**What you need to do:** Without including any pictures, copy every line below exactly.
◇ ◇ ◇ ◇
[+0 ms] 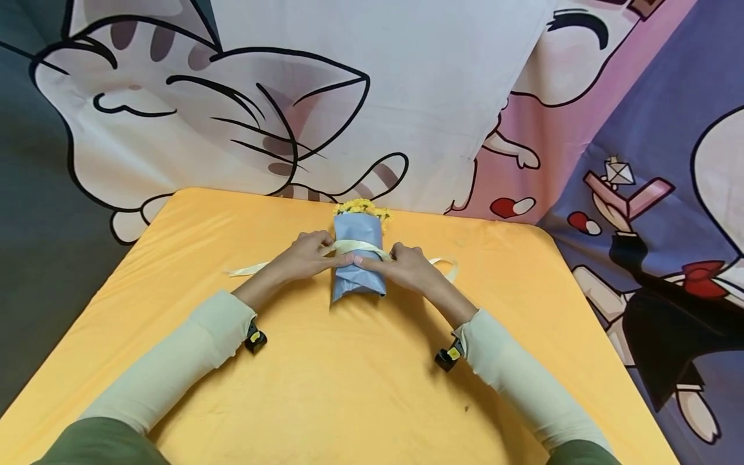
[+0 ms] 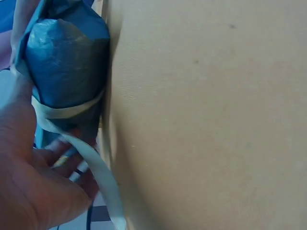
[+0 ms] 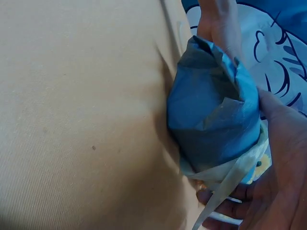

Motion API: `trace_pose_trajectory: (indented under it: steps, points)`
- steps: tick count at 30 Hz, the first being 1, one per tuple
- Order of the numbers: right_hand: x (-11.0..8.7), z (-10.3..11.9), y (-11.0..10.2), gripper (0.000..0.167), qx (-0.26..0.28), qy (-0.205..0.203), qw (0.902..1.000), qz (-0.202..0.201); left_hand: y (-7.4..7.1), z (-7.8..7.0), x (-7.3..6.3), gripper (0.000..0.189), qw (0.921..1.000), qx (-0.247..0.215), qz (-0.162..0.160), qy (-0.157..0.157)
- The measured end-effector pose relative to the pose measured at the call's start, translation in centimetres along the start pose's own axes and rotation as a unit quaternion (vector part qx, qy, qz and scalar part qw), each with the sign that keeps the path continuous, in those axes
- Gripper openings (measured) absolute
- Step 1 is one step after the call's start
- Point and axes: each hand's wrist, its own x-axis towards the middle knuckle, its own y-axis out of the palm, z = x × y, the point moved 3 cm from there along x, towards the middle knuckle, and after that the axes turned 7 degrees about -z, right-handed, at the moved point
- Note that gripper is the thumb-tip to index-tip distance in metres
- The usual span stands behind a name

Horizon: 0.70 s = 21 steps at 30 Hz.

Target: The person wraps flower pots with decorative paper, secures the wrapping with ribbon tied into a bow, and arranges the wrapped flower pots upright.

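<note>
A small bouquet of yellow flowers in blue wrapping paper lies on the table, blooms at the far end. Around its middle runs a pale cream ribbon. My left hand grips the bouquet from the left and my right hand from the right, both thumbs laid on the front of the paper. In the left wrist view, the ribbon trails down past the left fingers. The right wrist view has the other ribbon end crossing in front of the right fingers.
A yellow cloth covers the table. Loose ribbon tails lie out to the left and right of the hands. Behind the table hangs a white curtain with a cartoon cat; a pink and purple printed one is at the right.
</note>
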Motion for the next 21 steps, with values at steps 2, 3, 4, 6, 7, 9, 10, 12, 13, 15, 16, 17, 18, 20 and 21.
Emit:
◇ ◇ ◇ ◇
**Result:**
[+0 ms] 
[+0 ms] 
[+0 ms] 

Motion API: `trace_pose_trajectory: (indented under it: steps, points)`
- steps: tick count at 30 Hz, the first being 1, one per tuple
- Order of the numbers: right_hand: x (-11.0..8.7), z (-10.3..11.9), y (-11.0..10.2), gripper (0.000..0.167), qx (-0.26..0.28), qy (-0.205..0.203), qw (0.902..1.000), qz (-0.202..0.201); left_hand: y (-7.4..7.1), z (-7.8..7.0), x (-7.3..6.3), gripper (0.000..0.189), qw (0.921..1.000), qx (-0.247..0.215), qz (-0.162..0.160), qy (-0.157..0.157)
- The measured end-effector pose relative to the pose measured at the call's start, translation in centimetres along the start pose's own axes and rotation as a unit quaternion (vector part qx, qy, qz and scalar part qw), each with the sign that keeps the path continuous, in those axes
- Gripper openings (measured) absolute
- Step 1 is one step after the call's start
- Point and axes: each hand's wrist, its own x-axis towards the middle knuckle, its own y-axis out of the palm, z = x × y, the point moved 3 cm from there along x, towards the middle knuckle, and after that the axes turned 7 degrees about -z, right-handed, at the moved point
- Note that gripper is the thumb-tip to index-tip distance in metres
- The usual span stands behind a name

Horizon: 0.70 s = 21 steps at 30 Hz.

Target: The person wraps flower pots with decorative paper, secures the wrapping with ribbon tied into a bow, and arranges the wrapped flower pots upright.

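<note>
A small bouquet of yellow flowers in blue wrapping paper lies on the table, blooms at the far end. Around its middle runs a pale cream ribbon. My left hand grips the bouquet from the left and my right hand from the right, both thumbs laid on the front of the paper. In the left wrist view, the ribbon trails down past the left fingers. The right wrist view has the other ribbon end crossing in front of the right fingers.
A yellow cloth covers the table. Loose ribbon tails lie out to the left and right of the hands. Behind the table hangs a white curtain with a cartoon cat; a pink and purple printed one is at the right.
</note>
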Motion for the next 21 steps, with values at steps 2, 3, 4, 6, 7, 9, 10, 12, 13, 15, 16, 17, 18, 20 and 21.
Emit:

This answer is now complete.